Re^3: Generate a unique ID
by JavaFan (Canon) on Nov 15, 2010 at 20:35 UTC
    Problem is, how do you distinguish between failure to create because it exists, and failure to create for some other reason?
    You'd look at the error code. If the directory exists, the error will be EEXIST, and if it fails for some other reason, the error will be different.
Re^3: Generate a unique ID
by zwon (Abbot) on Nov 16, 2010 at 00:44 UTC

    So far it looks for me like you trying to reinvent the wheel. You need to create directory with unique name?

    $dir = File::Temp->newdir;

    That's it. If you want, you can specify template for the directory name which will include timestamp or whatever you want. If it return failure, it's for some other reason.

      I started out looking to create unique filenames, that during a later stage of the processing, I could differentiate from those created by other runs of the code, via globbing, .

      Once sundialsvc4 suggested using a directory--which hadn't crossed my mind earlier--using a temporary directory and creating all my files within it make perfect sense.

      I'm not sure that module buy me anything useful over something like:

      my $path = $ENV{ TMP }; my $dir = 'temp' . join'', map{ ('A'..'Z')[rand 26] } 1 .. 4; ++$dir until mkdir $path . $dir or $! != 17 and die "$path$dir : $!;

      But I guess that depends whether this code will ever make it to another platform. I don't see that ever happening.

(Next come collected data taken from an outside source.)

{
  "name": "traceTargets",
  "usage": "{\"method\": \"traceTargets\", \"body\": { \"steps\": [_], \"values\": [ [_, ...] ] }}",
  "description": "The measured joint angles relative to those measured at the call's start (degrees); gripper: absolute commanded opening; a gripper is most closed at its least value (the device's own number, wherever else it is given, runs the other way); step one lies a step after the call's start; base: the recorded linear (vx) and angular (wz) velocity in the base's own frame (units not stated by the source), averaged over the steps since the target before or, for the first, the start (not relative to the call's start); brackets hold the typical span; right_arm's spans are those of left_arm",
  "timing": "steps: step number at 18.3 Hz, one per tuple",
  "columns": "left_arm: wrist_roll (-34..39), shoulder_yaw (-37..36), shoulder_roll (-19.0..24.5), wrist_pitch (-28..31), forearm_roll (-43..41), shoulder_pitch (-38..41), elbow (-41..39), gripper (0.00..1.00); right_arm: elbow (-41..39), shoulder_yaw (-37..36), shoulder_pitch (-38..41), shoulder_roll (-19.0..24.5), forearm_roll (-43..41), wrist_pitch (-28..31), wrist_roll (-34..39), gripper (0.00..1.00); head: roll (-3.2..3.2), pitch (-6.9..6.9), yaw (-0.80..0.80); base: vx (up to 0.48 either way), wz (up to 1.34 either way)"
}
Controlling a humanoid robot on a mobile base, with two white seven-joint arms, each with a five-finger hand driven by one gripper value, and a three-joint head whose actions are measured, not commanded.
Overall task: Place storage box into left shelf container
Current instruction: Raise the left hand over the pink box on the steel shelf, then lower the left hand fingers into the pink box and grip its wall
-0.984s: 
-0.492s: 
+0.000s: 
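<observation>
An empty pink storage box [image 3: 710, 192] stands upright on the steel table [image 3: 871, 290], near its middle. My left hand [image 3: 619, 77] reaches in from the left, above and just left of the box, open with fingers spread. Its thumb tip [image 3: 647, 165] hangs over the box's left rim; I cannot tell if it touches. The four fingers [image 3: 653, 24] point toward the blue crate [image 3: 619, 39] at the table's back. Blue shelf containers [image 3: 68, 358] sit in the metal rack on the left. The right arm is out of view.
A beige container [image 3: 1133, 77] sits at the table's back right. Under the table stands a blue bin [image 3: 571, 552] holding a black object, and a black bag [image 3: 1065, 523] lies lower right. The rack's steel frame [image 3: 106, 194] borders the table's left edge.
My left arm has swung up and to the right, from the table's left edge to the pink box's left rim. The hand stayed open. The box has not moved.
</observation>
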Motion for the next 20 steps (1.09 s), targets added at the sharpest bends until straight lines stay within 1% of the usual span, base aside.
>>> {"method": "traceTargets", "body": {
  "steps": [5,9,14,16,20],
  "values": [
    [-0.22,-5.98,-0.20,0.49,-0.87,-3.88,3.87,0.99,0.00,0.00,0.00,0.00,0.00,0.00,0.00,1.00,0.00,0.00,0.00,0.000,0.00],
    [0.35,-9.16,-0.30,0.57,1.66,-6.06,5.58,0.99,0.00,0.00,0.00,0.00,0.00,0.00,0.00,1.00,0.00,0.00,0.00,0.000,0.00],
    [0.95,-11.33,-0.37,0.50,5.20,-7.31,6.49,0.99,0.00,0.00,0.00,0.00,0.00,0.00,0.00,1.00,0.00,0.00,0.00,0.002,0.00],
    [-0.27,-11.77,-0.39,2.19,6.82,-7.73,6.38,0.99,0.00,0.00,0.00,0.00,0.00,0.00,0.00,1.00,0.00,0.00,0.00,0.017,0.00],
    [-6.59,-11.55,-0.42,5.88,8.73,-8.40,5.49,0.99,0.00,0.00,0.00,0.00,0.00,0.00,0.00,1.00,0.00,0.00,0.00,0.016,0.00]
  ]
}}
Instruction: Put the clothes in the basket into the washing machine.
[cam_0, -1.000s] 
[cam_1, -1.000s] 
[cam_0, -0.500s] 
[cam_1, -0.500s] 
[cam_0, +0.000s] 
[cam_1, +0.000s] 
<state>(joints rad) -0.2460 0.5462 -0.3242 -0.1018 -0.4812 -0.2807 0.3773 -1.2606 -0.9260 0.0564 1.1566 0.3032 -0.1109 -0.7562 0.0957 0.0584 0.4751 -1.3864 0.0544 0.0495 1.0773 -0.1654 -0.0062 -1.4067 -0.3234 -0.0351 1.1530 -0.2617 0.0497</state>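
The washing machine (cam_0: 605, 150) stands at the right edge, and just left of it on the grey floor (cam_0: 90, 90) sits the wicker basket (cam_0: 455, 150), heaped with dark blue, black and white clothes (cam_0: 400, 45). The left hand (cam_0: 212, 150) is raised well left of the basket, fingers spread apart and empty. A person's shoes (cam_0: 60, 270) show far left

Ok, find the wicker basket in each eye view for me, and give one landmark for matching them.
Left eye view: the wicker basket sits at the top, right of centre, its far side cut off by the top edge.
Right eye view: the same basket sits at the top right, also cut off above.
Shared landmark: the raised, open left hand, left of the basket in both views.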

      Examine what is said, not who speaks -- Silence betokens consent -- Love the truth but pardon error.
      "Science is about questioning the status quo. Questioning authority".
      In the absence of evidence, opinion is indistinguishable from prejudice.
Re^3: Generate a unique ID
by happy.barney (Friar) on Nov 16, 2010 at 08:09 UTC
    use -X
    unless (mkdir $dir) { -d $dir && ... dir exists; -w _ || ... not writable by euid -x _ || ... not traversable by euid }
    if you look for atomic test, you can also open files with O_CREAT | O_EXCL. Then, you can just use pid + start time + local counter
    $fh = IO::File->new ($filename, O_EXCL | O_CREAT | ...)
      use -X

      -X uses stat and that takes quite a long time, especially on Win32. It leaves the possibility that between your failed attempt and the return of the test, another program (or another copy of this program), will get in and create the directory.

      But as javafan pointed out, that isn't necessary. $! tells me the reason for failure. See Re^4: Generate a unique ID.


      Examine what is said, not who speaks -- Silence betokens consent -- Love the truth but pardon error.
      "Science is about questioning the status quo. Questioning authority".
      In the absence of evidence, opinion is indistinguishable from prejudice.